23 September 2015 11:30:50 IST

Stanford generates 7% returns on net of fees

Announcement made by Stanford Management Company

For the 12 months ending June 30, 2015, Stanford University's Merged Pool (MP) generated an investment return of 7 per cent net of fees, the Stanford Management Company announced.

The MP is Stanford's primary investment pool and includes most of the university's endowment and expendable funds, as well as capital reserves from Stanford Health Care and Lucile Packard Children's Hospital.

This result surpassed the portfolio's composite benchmark return of 3.2 per cent. It also surpassed the 4 per cent median return of large endowments and foundations as reported by the Wilshire Trust Universe Comparison Service, according to the Stanford News Service.

For the last ten years, the Merged Pool generated an 8.7 per cent annualised return net of fees, outperforming the composite benchmark by 0.7 per cent per annum.
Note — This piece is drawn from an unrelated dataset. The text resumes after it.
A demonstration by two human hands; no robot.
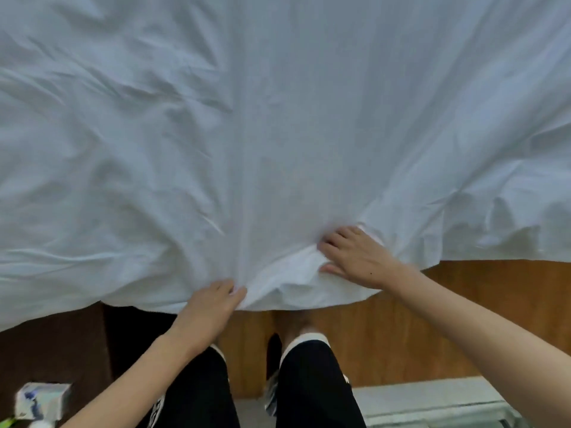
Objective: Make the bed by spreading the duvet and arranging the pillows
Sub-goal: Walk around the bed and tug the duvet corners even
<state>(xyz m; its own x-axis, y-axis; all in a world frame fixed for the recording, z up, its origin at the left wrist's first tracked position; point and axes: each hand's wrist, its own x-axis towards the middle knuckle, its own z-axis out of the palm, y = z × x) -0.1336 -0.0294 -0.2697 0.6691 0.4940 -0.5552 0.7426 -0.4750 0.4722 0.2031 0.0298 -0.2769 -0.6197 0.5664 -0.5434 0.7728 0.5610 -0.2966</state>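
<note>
Two hands at work: both sit on the near hem of the white duvet (247, 118), which fills most of the view.
Duvet: spreads away from both grips to the top and side edges, where it is cut off; creased more heavily beyond the left grip, smoother beyond the right one.
Hidden: the bed under the duvet cannot be seen at all; no pillow can be made out.
Wooden panel (432, 329): below the hem, nearer the person than both grips; the hanging duvet covers its upper part.
Dark panel (55, 350): below and to the left of the left grip, its top covered by the hem.
Legs in black trousers (312, 384): directly below the two grips, cut off by the bottom edge; the feet are blurred.
Pale ledge (432, 400): far below the right grip, in the bottom right corner, partly cut off.
Right hand (355, 257): fingers curled into a bunched fold of duvet, thumb under it; closed on the cloth.
Left hand (210, 307): lower and to the left of the right grip, pinching the hem between thumb and fingers.
Small box (41, 400): far below the left grip, blurred, white with blue marks.
</note>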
The ten-year performance represents more than $3 billion of added value versus the median results of large endowments and foundations, helping the university support present and future generations of students and scholars.

Stanford University's endowment rose in value by 3.6 per cent over the past year to $22.2 billion as of August 31, 2015, the last day of Stanford's fiscal year. The change in endowment value results from investment gains and losses, endowment gifts and other funds transferred into the endowment, offset by the annual payout for university operations. The university's endowment payout for fiscal year 2015 was $1.06 billion, equal to 4.9 per cent of the beginning-of-year endowment value. Budgeted endowment payout for fiscal year 2016 is $1.15 billion.